Where choices happen
Different decisions are made in different areas of the brain’s frontal lobes
Making tough choices won’t get any easier, but scientists have discovered that different types of decisions are made in different areas of the brain’s frontal lobes. Abstract decisions are made toward the front of the lobes and concrete decisions are made toward the back, researchers report in a study published online March 1 in Nature Neuroscience. The find could help scientists understand the organization of the frontal lobes and processes like learning and reasoning, the researchers say.
Abstract decisions involve choosing between different categories of options, like deciding whether to send an e-mail or call on the phone instead. Concrete decisions involve translating thoughts into action, like deciding to hit a key to send the e-mail.

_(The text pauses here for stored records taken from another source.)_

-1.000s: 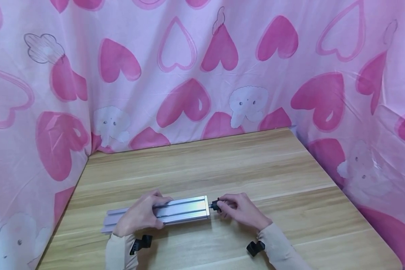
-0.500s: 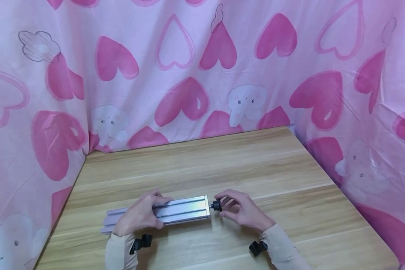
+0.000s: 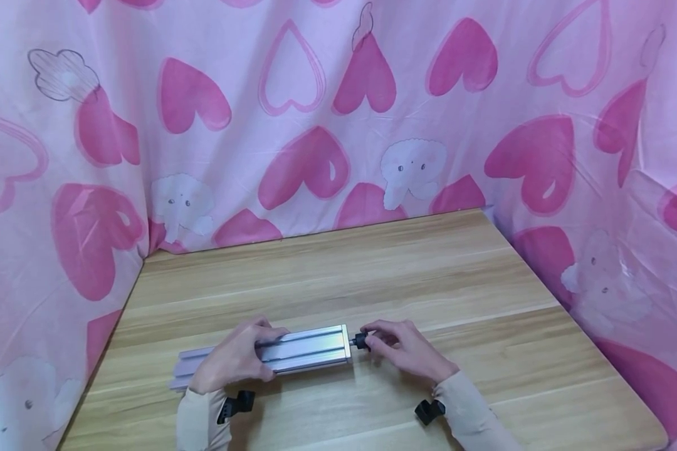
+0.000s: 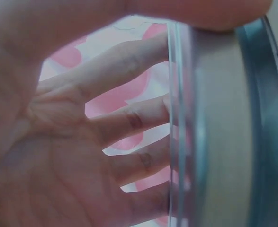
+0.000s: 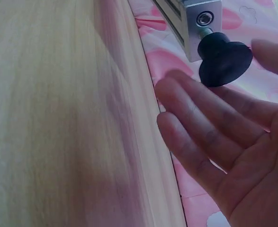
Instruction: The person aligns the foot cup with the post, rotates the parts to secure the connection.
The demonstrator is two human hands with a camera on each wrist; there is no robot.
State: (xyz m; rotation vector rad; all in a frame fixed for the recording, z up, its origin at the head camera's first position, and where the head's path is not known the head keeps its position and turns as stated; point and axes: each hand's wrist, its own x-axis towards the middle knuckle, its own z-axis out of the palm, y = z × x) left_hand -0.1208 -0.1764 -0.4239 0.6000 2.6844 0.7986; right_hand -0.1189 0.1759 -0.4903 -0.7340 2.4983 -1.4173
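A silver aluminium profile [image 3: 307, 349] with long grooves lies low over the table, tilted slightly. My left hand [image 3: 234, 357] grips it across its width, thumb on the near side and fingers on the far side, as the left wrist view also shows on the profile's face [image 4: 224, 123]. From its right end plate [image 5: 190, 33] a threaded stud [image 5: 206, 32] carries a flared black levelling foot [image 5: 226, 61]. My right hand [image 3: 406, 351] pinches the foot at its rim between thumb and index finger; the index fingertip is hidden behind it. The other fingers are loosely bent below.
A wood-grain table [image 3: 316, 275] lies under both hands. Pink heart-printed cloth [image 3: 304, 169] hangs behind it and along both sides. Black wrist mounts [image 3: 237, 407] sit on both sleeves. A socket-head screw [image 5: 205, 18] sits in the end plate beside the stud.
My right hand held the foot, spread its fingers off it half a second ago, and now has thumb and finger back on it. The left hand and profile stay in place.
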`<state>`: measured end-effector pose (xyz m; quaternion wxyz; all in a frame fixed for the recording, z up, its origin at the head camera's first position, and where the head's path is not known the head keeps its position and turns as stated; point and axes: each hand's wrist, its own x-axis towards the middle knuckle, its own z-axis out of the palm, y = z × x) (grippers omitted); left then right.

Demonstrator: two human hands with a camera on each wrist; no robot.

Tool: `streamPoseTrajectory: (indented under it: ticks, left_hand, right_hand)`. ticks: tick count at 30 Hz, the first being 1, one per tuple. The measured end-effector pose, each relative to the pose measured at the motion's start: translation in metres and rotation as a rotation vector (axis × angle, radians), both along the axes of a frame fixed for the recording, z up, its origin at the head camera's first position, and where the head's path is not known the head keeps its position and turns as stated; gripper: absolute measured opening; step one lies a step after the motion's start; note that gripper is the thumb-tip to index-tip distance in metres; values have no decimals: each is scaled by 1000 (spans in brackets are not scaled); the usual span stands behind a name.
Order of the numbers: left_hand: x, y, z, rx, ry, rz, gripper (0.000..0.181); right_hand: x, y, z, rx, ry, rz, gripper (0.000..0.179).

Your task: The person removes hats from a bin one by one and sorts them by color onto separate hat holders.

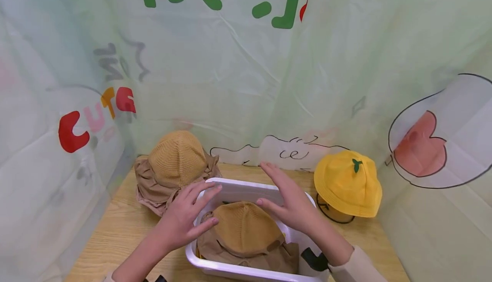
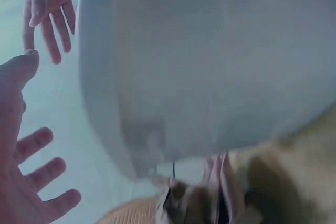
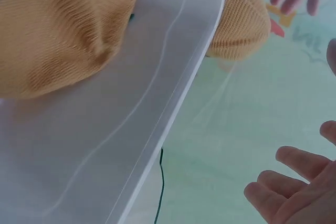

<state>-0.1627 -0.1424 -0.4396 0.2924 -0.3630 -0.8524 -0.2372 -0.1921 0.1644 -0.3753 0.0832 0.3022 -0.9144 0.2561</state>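
Observation:
A white plastic bin [image 1: 250,272] stands before me with a tan knitted hat [image 1: 246,226] in it, its brown cloth brim spread along the near side. My left hand [image 1: 190,213] hovers by the bin's left rim, fingers spread and holding nothing. Over the right part of the bin, my right hand [image 1: 292,201] is held with straight fingers, likewise holding nothing. In the right wrist view, the hat's knitted crown [image 3: 68,30] lies inside the bin wall, with the right hand [image 3: 299,187] outside the rim. The left wrist view shows the bin's outer side [image 2: 210,66] beside the relaxed left hand [image 2: 26,161].
Another tan hat [image 1: 177,158] with a brown brim sits at the back left of the wooden table [image 1: 115,239]. A yellow hat [image 1: 347,183] with a green sprout rests on a wire stand [image 1: 334,218] at the right. Printed cloth [image 1: 230,81] encloses the back and sides.

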Motion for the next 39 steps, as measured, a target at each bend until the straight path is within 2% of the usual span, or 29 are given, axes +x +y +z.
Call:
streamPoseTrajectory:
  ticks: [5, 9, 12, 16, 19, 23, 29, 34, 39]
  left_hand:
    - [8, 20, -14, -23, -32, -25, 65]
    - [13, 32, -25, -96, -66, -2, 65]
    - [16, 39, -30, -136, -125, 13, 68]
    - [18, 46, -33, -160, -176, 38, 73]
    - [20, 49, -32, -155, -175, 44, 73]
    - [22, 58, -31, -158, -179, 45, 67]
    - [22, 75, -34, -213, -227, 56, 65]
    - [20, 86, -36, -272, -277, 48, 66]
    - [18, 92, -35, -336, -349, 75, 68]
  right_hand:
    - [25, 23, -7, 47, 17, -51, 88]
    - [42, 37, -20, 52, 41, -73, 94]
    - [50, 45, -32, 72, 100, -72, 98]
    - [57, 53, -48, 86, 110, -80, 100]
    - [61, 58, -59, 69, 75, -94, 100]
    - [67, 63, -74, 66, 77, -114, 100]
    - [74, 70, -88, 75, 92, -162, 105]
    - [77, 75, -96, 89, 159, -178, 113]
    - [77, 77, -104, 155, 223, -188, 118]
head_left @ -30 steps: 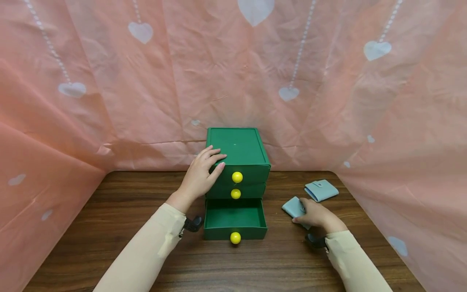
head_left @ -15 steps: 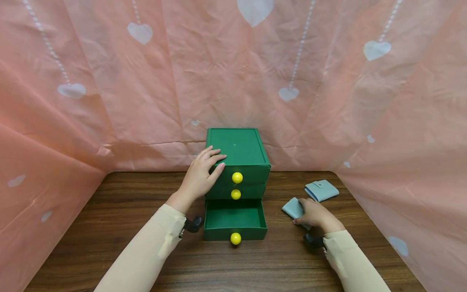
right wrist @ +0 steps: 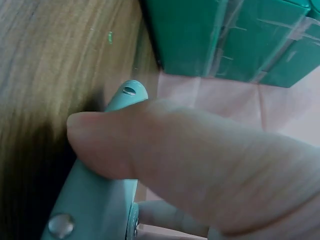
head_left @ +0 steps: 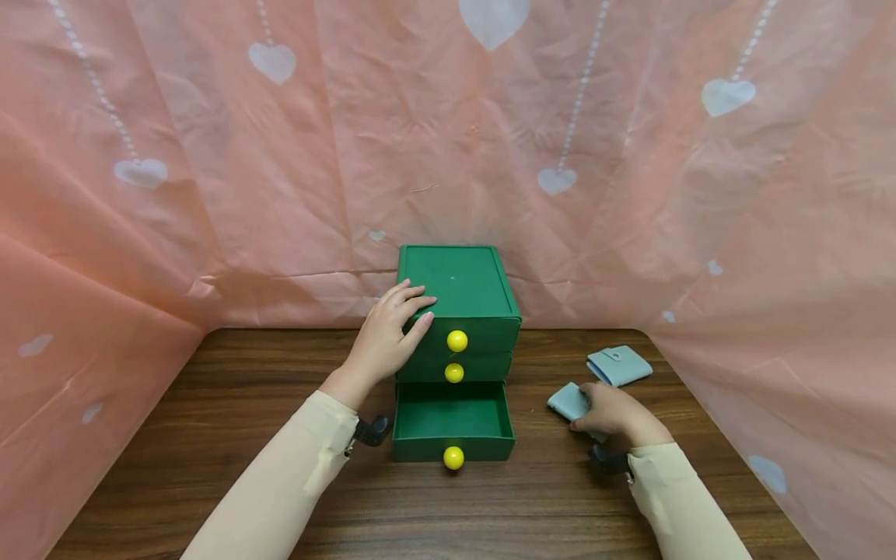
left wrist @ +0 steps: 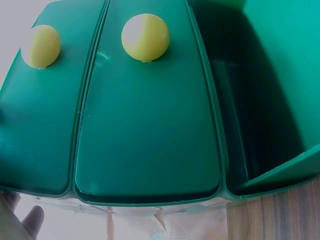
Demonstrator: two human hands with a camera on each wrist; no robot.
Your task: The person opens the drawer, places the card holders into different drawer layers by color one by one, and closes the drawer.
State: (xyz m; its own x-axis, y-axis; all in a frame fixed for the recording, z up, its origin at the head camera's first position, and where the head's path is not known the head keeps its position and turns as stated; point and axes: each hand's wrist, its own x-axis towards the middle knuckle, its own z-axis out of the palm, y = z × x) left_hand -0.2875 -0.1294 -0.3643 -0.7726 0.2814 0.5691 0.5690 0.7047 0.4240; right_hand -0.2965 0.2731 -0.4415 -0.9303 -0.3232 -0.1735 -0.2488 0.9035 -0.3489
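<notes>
My left hand (head_left: pixel 383 334) rests on the front left corner of a green drawer cabinet (head_left: pixel 465 272), fingers spread over its top. The bottom drawer (head_left: pixel 420 449) is pulled out and nothing lies in it; the two above are closed. To the right of the cabinet, my right hand (head_left: pixel 616 412) pinches a small light-blue wallet (head_left: pixel 568 401). The right wrist view has the thumb (right wrist: pixel 115 140) across the wallet's near side, with a finger behind it and a round metal snap (right wrist: pixel 61 226) below. Part of the wallet is hidden by the hand.
A second light-blue wallet (head_left: pixel 621 365) with a snap strap lies behind the right hand on the brown wooden table (head_left: pixel 245 404). Yellow ball knobs (head_left: pixel 453 458) stick out from the drawer fronts. A pink curtain (head_left: pixel 280 194) with white hearts encloses the back and sides.
The right hand and the wallet it pinches have shifted slightly to the right. The left hand stays on the cabinet, and the drawers have not moved.
</notes>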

The brain’s frontal lobes, which sit behind the forehead, “allow us to use what we know about the world to guide our decision making,” says neuroscientist and study coauthor David Badre of Brown University in Providence, R.I.
Previous work has shown that neurons fire in different areas of the frontal lobes as different types of decisions are made. That led researchers to think the frontal lobes could be organized into areas with different decision-making tasks. But the new research “provides the first direct evidence of this,” comments neuroscientist Jean-Claude Dreher of the Institute for Cognitive Sciences at the Centre National de la Recherche Scientifique in Bron, France.